Just how much are states charging for their cannabis sin tax? There’s no set rule here, and amounts vary between states. It’s also not clear exactly how much is earmarked as the sin tax, as it goes into the entire excise tax value. In an April 22nd article by route-fifty.com, it was reported that according to the Institute on Taxation and Economic Policy, the excise tax amount collected from 11 legal states, totaled $2.9 billion in 2021 alone. Now, alcohol is more widely bought (we know this because its way more accessible, and sold in every state), yet it only brought in $2.4 billion across the same states.
This ~$3 billion is a 33% increase from the year before, showing not only high taxes, but a desire to keep raising them. In Colorado, $396 million came in, in 2021 from cannabis excise taxes. The same year it brought in $53 million from alcohol taxes. To give an idea of how much this helps or hurts the state, the fiscal budget for that year was in the neighborhood of $36 billion. So, helpful, yes, but still a drop in the bucket.
While some say that a federal legalization would actually lower prices, especially in states where taxes are related to price, and not quantity of sales, I’m not sure I agree. The cigarette market indicates quite the opposite. A federal legalization would certainly mean a change in what states do and how much they tax, but it would also mean adding federal taxes on. When looking at cigarettes, the only thing this has led to, is ridiculously high tax prices that make cigarettes a government industry.

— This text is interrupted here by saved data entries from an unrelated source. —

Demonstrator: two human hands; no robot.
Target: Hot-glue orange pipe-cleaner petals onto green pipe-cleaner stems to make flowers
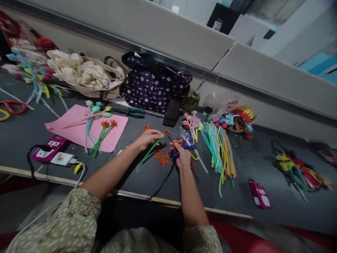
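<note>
My left hand [150,138] pinches a green pipe-cleaner stem [152,150] near its top, where a small red tip [166,132] shows. The stem slants down to the left. My right hand [181,151] is closed around a blue hot glue gun [187,143], whose dark nozzle points at the red tip; whether they touch is too small to tell. Below the hands lie loose orange petal pieces [163,159]. An orange cluster [148,128] sits just behind my left hand. Finished orange flowers on green stems [101,138] rest on a pink sheet [79,121].
A bundle of coloured pipe cleaners [222,151] lies right of my hands. Behind stand a dotted dark bag [155,84], a phone [172,112] and a beige bag [116,79]. A purple power strip [54,146] is at left; a black cord [164,181] crosses the table's front edge.
</note>
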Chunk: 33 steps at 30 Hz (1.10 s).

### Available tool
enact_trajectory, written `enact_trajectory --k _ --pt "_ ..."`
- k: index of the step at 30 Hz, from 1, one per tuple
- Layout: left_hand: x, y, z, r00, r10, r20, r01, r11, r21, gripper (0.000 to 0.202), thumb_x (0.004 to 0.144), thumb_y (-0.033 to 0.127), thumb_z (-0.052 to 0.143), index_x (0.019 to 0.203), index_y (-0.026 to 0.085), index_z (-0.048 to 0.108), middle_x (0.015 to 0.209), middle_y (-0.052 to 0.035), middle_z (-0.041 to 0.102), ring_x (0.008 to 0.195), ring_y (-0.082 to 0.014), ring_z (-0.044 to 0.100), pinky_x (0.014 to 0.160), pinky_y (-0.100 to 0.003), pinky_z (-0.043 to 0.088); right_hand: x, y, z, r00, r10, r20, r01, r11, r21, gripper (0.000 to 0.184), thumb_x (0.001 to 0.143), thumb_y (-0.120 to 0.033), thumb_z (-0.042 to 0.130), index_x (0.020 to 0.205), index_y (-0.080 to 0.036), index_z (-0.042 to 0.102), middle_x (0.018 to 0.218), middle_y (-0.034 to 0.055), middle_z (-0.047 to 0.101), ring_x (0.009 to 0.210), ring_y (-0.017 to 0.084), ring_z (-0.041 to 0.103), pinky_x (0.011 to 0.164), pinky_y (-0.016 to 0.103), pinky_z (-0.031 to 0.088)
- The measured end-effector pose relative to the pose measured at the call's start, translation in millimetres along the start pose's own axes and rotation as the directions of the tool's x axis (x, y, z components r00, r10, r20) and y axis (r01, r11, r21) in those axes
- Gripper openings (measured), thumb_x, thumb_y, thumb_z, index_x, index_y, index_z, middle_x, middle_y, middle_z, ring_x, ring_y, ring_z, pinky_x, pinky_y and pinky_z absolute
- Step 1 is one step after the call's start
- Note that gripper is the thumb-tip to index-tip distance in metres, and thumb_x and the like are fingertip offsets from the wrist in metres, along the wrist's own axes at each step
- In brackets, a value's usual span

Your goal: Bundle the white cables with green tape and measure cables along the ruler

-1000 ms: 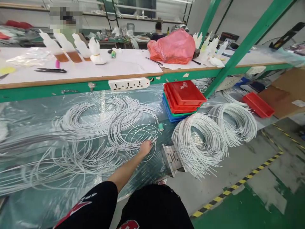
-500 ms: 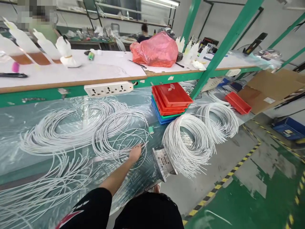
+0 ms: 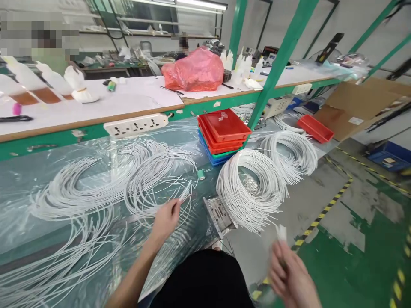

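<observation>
My left hand (image 3: 166, 219) is closed over the bench, pinching white cables (image 3: 186, 190) near their ends, which point up and away. These belong to or lie over a loose cable coil (image 3: 141, 184) beside that hand. My right hand (image 3: 290, 271) is raised off the bench's right side, over the floor. Its fingers are closed around a small white piece (image 3: 281, 232), blurred, whose kind I cannot make out. Between my hands sits a metal block fixture (image 3: 221, 215) with holes in its top. A green thread spool (image 3: 201, 174) lies past the left fingertips.
A thick white cable coil (image 3: 229, 175) overhangs the bench edge at right. Behind it stand stacked red, green and blue trays (image 3: 224, 128). A power strip (image 3: 136, 125) hangs along the shelf edge. More loose cables (image 3: 64, 261) spread at lower left. A green post (image 3: 272, 81) rises at right.
My left hand has drawn back toward me and lifted, cable ends now showing above its fingers. The right hand has come into view at lower right with a white piece. The view has shifted slightly.
</observation>
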State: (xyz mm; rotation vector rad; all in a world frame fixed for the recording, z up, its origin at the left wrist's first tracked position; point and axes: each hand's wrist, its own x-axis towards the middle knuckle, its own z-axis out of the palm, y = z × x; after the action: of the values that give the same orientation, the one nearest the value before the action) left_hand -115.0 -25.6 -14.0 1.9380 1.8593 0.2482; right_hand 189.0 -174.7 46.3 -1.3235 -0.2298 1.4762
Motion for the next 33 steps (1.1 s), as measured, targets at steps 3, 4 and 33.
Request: enact_trajectory --k 3,4,33 --pt "-40.5 62.2 7.3 0.965 0.263 -0.004 -0.241 0.878 -0.413 0.038 0.1 0.042 0.035 0.086 0.02 0.063 0.065 0.0006 0.06 0.059 -0.0145 0.055 0.057 -0.024 0.04 22.9 14.1 50.1 0.991 -0.13 0.022 0.13 0.991 0.035 0.053 0.07 -0.065 0.081 0.074 -0.019 0.057 0.07 0.0046 0.066 0.066 0.02 0.066 0.068 0.034 0.059" --pt "-51.1 80.2 11.4 0.942 0.334 0.02 -0.281 0.823 -0.494 0.037 0.1 0.041 0.037 0.083 0.02 0.062 0.063 0.001 0.059 0.058 -0.0138 0.054 0.056 -0.023 0.04 29.8 17.9 60.9 0.989 -0.149 0.022 0.147 0.988 0.046 0.054 0.07 -0.067 0.08 0.076 -0.018 0.058 0.076 0.0072 0.069 0.073 0.023 0.068 0.075 0.037 0.059" --pt "-29.9 100.7 98.9 0.677 0.725 0.126 -0.678 0.681 -0.276 0.032 0.093 0.037 0.058 0.12 0.019 0.057 0.113 -0.0093 0.069 0.106 -0.0245 0.063 0.095 -0.037 0.048 29.5 -77.7 23.8 0.923 -0.384 0.026 0.375 0.914 0.155 0.046 0.079 -0.041 0.082 0.069 -0.02 0.043 0.058 -0.0093 0.025 0.043 0.007 0.022 0.038 0.02 0.027"
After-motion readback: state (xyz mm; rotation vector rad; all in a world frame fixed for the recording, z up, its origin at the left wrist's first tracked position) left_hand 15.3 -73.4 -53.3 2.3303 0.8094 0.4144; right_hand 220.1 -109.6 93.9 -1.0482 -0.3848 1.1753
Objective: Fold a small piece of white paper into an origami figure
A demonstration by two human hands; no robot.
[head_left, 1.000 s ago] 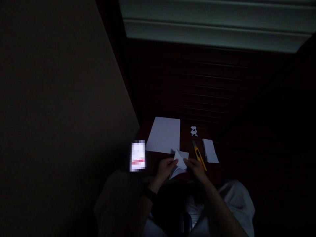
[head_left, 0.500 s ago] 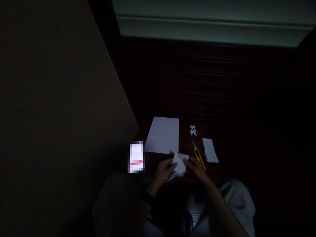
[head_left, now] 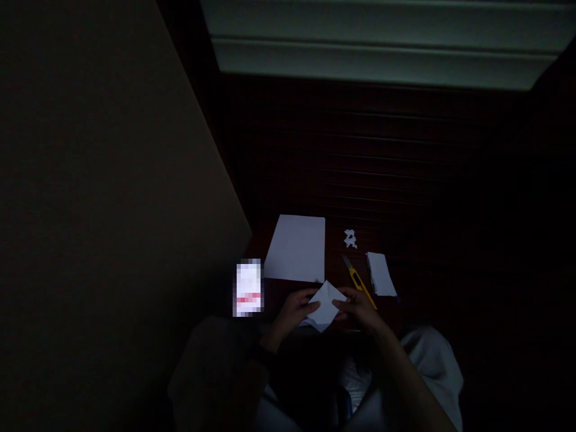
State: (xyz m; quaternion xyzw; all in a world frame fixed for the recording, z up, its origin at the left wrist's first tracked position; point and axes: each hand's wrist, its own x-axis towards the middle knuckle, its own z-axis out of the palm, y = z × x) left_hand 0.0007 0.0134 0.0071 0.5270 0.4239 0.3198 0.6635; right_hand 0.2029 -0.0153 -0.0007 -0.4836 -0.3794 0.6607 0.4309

If weed sin taxes follow in the footsteps of tobacco…
When we think of what an industry is, it’s a line of businesses that do the same thing to bring in money. If you buy car, you expect the car manufacturer to be the big winner in terms of revenue, because that’s how it should work. But that’s not how it works in the cigarette industry, where such extreme sin taxes are applied, that the biggest winners are now government bodies, and not the companies within the industry.
This is highlighted by a 2011 document by Philip Morris showing that 55% of the estimated retail price of a pack of cigarettes at that point, was 55% taxes. As per the World Health Organization on cigarette taxation globally, the US was 36th out of 50 countries (the most populous) in 2015, in terms of cigarette taxation. Its data showed a lower tax expectation than Philip Morris, with a 42.5% tax rate per pack of cigarettes in the US. Still, past the line of exorbitant.
If the US was 36th that year, it means many other countries have even higher tax rates. The same WHO data showed an 82.2% tax rate for cigarettes in the UK, the highest of all countries. Not far behind is Mexico, where it’s been reported that 70% of the cost of a pack of cigarettes, goes straight to government taxes.
Take a second to think about that. According to this data, the governments of the UK and Mexico take the grand majority of the money spent on a pack of cigarettes. Even if the cigarette maker gets the entire rest of the cost, it would be no more than 17.8% or 30% of the retail price. Whether you like cigarettes or not, shouldn’t the industry putting out a product, get the lion’s share of the consumer price tag? How weird is it that we’ve become okay with the government literally taking over the revenue of private industry, to the point of being the main beneficiary?
It’s hard to say what will happen when cannabis is legalized federally. If the same process is followed with cigarettes, then we can expect higher prices. If governments want to compete more with black markets, maybe they’ll be lowered. California, which suffered from all the issues associated with high marijuana taxes, recently lowered taxes to give legal operators a better chance. Perhaps if governments want this industry to continue above board, they’ll cool off with the sin taxes on cannabis; and maybe stop treating it like it kills almost 500,000 people a year, when in fact, it’s a no death-toll drug.